Crescere perfettamente bilingue è stata un’opportunità fantastica e un grande aiuto quando ho scelto di svolgere la professione di interprete. In una relazione interpersonale mi porta a cogliere il sistema cinesico dell’intenzione comunicativa dell’interlocutore. Ciò è fondamentale per chi, come me, sceglie di fare questa professione. Di sicuro mi ha portato a sviluppare una buona memoria visiva e a strutturare un mio sistema di comunicazione che si attiva principalmente attraverso gli occhi. Grazie a questa opportunità ho sviluppato, direi quasi spontaneamente, l’attitudine alla comparazione linguistica, utilissima nelle tecniche di traduzione e interpretazione. Posso affermare che la Lingua dei Segni è quella che esprime al meglio il mio pensiero. Solo in un secondo momento devo necessariamente tradurre quello stesso pensiero in parole.
7) C’è un episodio legato al tuo vissuto che vorresti condividere con noi?
Il sabato pomeriggio, al circolo ricreativo, dove i miei genitori incontravano i loro amici sordi e io potevo giocare con gli altri bambini, sordi e udenti, figli di sordi. Lì mi sentivo “normale” perché tutti comunicavamo con la stessa lingua: la Lingua dei Segni.
8) Diventare interprete LIS: scelta o senso del dovere?
La mia è stata una scelta consapevole: volevo diventare interprete e crescere professionalmente. Una sfida continua a trovare le strutture comunicative, il registro linguistico più adatto al contesto e realizzare quel passaggio transculturale dalla cultura udente a quella sorda e viceversa. D’altronde, essere interprete non significa soltanto possedere la padronanza della lingua che si traduce, bensì della cultura a essa legata. In effetti, nella lingua utilizzata (vocale o dei segni) troviamo spesso riferimenti ai proverbi, alle citazioni, ai modi di dire.
9) Come sei entrata a far parte del team di interpreti Rai?
Partecipando e superando una dura selezione. In questo ambito la vera formazione si acquisisce sul campo, affiancando un interprete senior e collaborando attivamente con la comunità sorda e i suoi ricercatori.

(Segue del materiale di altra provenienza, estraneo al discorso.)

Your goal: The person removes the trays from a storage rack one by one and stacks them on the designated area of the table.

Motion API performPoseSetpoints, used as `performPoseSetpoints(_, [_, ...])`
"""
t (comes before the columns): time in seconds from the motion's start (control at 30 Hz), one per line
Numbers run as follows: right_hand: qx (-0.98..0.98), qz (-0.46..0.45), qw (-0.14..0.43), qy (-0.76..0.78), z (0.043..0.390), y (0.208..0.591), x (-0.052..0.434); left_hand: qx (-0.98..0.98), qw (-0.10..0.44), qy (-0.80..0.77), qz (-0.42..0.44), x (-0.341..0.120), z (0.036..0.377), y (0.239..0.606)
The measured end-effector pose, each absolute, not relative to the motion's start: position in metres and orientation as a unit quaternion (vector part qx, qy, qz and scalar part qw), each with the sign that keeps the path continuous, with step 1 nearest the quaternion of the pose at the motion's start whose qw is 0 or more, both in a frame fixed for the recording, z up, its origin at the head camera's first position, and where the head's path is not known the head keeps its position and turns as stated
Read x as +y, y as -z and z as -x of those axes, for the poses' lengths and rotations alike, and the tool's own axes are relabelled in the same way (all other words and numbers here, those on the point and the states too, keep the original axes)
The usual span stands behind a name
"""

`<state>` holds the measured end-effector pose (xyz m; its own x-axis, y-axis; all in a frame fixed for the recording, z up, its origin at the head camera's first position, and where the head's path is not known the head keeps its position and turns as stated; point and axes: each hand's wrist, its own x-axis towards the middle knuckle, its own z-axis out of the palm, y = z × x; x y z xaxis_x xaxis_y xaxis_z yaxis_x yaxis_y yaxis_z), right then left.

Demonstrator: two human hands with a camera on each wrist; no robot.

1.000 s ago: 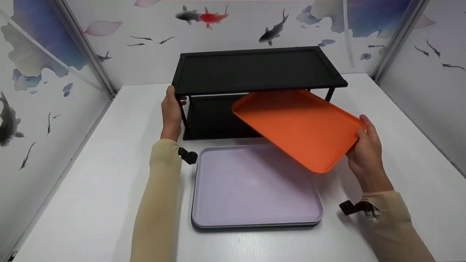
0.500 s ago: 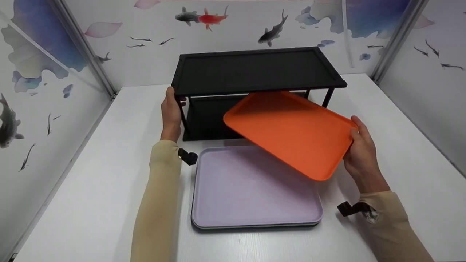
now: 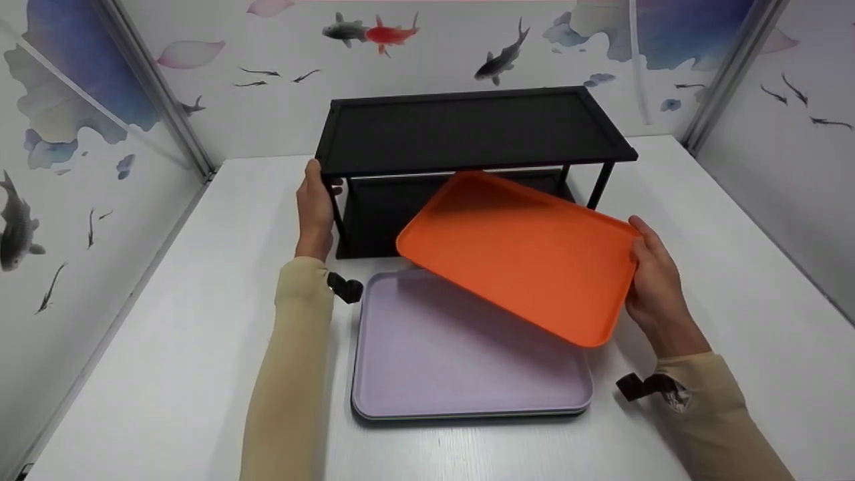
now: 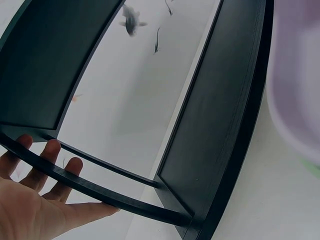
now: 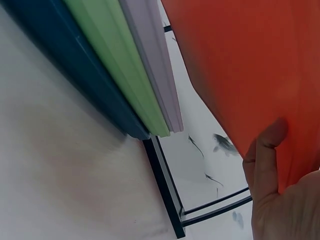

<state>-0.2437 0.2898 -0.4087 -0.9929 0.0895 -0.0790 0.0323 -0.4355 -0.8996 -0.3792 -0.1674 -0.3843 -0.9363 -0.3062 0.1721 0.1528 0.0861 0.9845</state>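
Observation:
My left hand (image 3: 315,212) grips the left front post (image 4: 125,200) of a black two-tier rack (image 3: 467,130), fingers behind it in the left wrist view. An orange tray (image 3: 521,257) is held by its right short edge in my right hand (image 3: 660,294), thumb on the inner side. The tray is tilted and turned askew, its far corner close under the front edge of the rack's top shelf. Below it lies a lavender tray (image 3: 461,367), the top of a stack. The right wrist view shows a green tray (image 5: 117,65) and a dark blue tray (image 5: 75,65) beneath.
The rack's lower shelf (image 3: 377,220) stands behind the stack, partly hidden by the orange tray. Everything is on a white table (image 3: 187,307), enclosed at the back and sides by white panels (image 3: 427,73) printed with fish.
My right hand has drawn the orange tray toward me and to the left, so more of it shows out from under the top shelf. The left hand and rack have stayed put.

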Motion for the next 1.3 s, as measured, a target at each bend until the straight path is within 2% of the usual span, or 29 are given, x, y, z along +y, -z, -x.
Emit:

Fondamentale è fare una comparazione linguistica che sia sempre più aderente alla Lingua dei Segni che, come tutte le lingue, evolve e si modifica costantemente.
10) Qual è il tuo motto?
Il mio Percorso di crescita interiore ha portato a fare mie queste convinzioni:
– nessuno è solo al mondo;
– nasco in una famiglia “opposta” per maturare un’esperienza di vita per me formativa;
– fondamentale è mantenere la consapevolezza di chi ero, chi sono e chi sarò.
Concludo affermando che per ogni problema ci sono tre soluzioni.